- Developer: Tribute Games
- Publisher: Tribute Games
- Designer: Jonathan Lavigne
- Programmer: Jean‑François Major
- Artists: Jonathan Lavigne Paul Robertson Justin Cyr
- Composer: Jean Chan
- Engine: XNA
- Platforms: Windows, Xbox 360, PlayStation Portable, PlayStation Vita, Linux, Mac OS X, iOS, Ouya, Nintendo Switch
- Release: XBLIG September 29, 2011 Windows November 7, 2011 Linux, Mac OS X December 19, 2011 PS Minis July 25, 2012 iOS August 3, 2012 OUYA March 28, 2013 Nintendo Switch October 6, 2022
- Genre: Breakout clone
- Mode: Single-player

= Wizorb =

2011 video game

Wizorb is a video game created and published by Tribute Games. It was released on the Xbox 360 Xbox Live Marketplace on September 29, 2011. The gameplay is a cross between a Breakout clone and a role-playing video game. Wizorb was ported to Microsoft Windows, Mac OS X, and Linux. It was released for Windows through Steam on March 14, 2012, with support for Steam Achievements and Steam Cloud. Upon release, Wizorb saw favorable reviews from critics, with VentureBeats Jacob Siegal listing it as one of the top 10 independent video games of 2011.

==Gameplay==
Wizorb is a cross between Breakout and a role-playing game. The core of the game takes place in a Breakout clone where the player can use magic to control the ball and help destroy the bricks and enemies. The RPG elements concern rebuilding a town, restoring its citizens and leadership, while the primary block-breaking gameplay concerns fighting mini-bosses and bosses.

==Development==
Wizorb was developed by Tribute Games and first released for the Xbox 360 through the Xbox Live Marketplace's Xbox Live Indie Games section on September 29, 2011. The game is the first title by the independent developer Tribute Games. Destructoids Jordan Devore noted that high quality Xbox 360 indie games are often ported to the PC, saying that "Wizorb is one such game". A port for Microsoft Windows was released on November 7 of the same year, through the digital distribution website GamersGate. The computer version can be controlled by a gamepad, keyboard, or mouse. The entire game can be played using only a mouse, and the developer recommends this method as it "makes Wizorb rely even more on reflexes which feels great and makes the game a tad easier".

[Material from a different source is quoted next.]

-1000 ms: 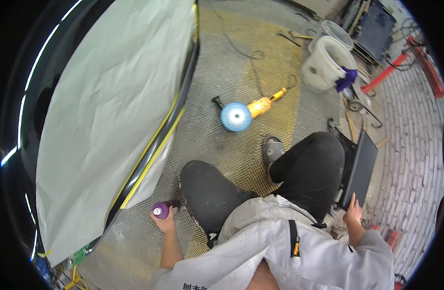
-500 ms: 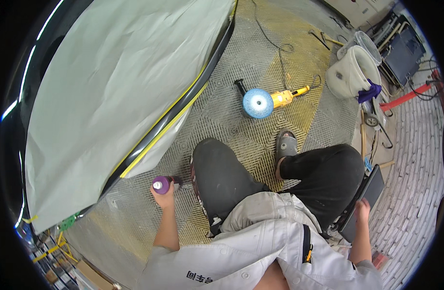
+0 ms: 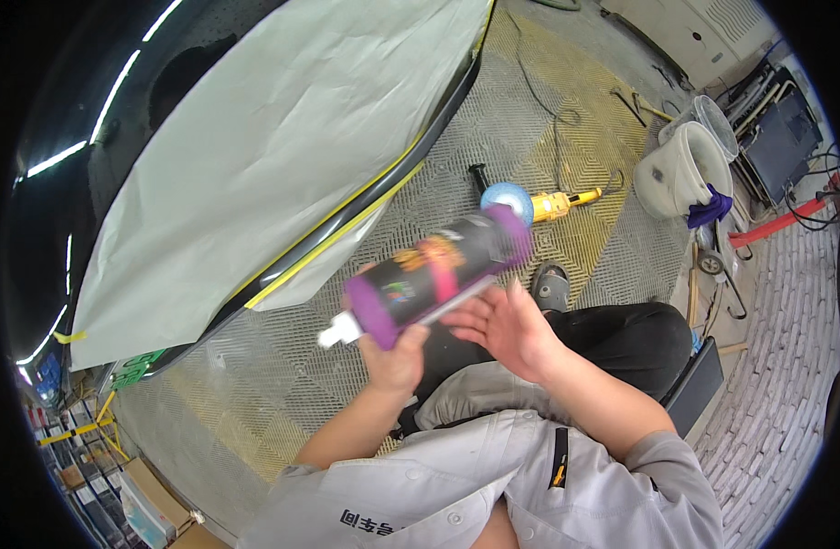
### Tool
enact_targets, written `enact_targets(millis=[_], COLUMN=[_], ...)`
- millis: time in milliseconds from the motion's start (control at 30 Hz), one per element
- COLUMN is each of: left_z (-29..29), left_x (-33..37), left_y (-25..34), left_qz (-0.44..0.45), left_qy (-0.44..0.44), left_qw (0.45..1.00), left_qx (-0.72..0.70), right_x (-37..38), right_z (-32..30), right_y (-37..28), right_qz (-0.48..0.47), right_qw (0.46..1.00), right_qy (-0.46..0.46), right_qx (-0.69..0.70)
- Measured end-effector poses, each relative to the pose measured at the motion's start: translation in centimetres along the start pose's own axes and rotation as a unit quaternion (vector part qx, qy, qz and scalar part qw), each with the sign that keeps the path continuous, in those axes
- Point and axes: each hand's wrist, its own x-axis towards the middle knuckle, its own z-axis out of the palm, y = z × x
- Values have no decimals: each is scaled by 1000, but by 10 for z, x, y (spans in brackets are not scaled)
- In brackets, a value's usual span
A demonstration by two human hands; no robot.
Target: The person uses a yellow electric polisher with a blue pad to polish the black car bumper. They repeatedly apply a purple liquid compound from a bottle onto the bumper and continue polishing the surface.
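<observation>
A purple plastic bottle with a dark label [image 3: 443, 270] and a white nozzle [image 3: 340, 330] is held tilted, slightly blurred, before a person in a light grey shirt [image 3: 374, 494], its nozzle to the left and its base toward the upper right. The left hand [image 3: 394, 361] is wrapped around the bottle near the nozzle; the right hand [image 3: 520, 339], empty, fingers loosely extended, is raised just beside it, though whether they touch cannot be told. No liquid is seen leaving the nozzle, which suggests the bottle is in hand but its contents are not yet applied. Beyond the base, a yellow power tool [image 3: 552, 206] with a round blue-and-white pad [image 3: 506, 197] lies on the grey-and-yellow ribbed floor [image 3: 612, 128], untouched by either hand. At left, pale masking paper [image 3: 246, 174] already covers much of a glossy black curved panel [image 3: 100, 174], edged with yellow tape [image 3: 264, 294], and the covering looks complete there. At right stands a whitish plastic bucket [image 3: 667, 174] draped with a purple cloth [image 3: 710, 209], with a dark flat board [image 3: 699, 389] nearer the person, beside a white brick wall [image 3: 776, 302]
</observation>
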Motion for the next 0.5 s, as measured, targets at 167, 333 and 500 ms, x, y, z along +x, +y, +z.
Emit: enact_targets(millis=[167, 333, 500], left_z=[18, -3, 65], left_x=[-7, 63, 192], left_y=[29, 233, 418], left_qz=[-168, 472, 606], left_qy=[-184, -344, 12], left_qw=[925, 556, 321], left_qx=[288, 591, 728], right_x=[6, -23, -14], right_z=[-17, -73, -83], right_y=[-8, -42, -91], right_qz=[-180, -325, -363], right_qw=[975, 916, 870], right_qy=[61, 234, 281], right_qx=[117, 24, -178])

Even before the Windows release, the developers were working on porting the game to Mac OS X and Linux. The developers considered porting the game to a smartphone platform. Using the MonoGame programming library, ports were released for OS X and Linux. The Windows version was made available through the Steam digital distribution platform on March 14, 2012. The game was released for the Nintendo Switch on October 6, 2022.

==Reception==

The game received "favorable" reviews on all platforms according to the review aggregation website Metacritic.

The Xbox 360 and PC versions were rated as one of the top 10 independent video games of 2011 by VentureBeats Jacob Siegal.

Aggregate scores
| Aggregator | Score |
|---|---|
| GameRankings | (X360) 93% (PC) 83% (PSP) 81% (iOS) 80% |
| Metacritic | (PC) 81/100 (iOS) 80/100 (PSP) 79/100 (NS) 76/100 |

Review scores
| Publication | Score |
|---|---|
| Destructoid | (X360) 8.5/10 |
| GamesMaster | (PSP) 80% |
| Gamezebo | (PC) 4/5 |
| Jeuxvideo.com | (PC) 12/20 |
| PlayStation Official Magazine – UK | (PSP) 8/10 |
| PC Gamer (UK) | (PC) 88% |
| PC PowerPlay | (PC) 8/10 |
| Pocket Gamer | 4/5 |
| Push Square | (PSP) 8/10 |
| TouchArcade | (iOS) 4/5 |
| Digital Spy | (iOS) 4/5 |

==Legacy==
Cyrus was supposed to appear as a playable cameo character in the then-upcoming Wii U and PC game Hex Heroes, before the Wii U version was canceled, and there is no indication that the game will ever be completed.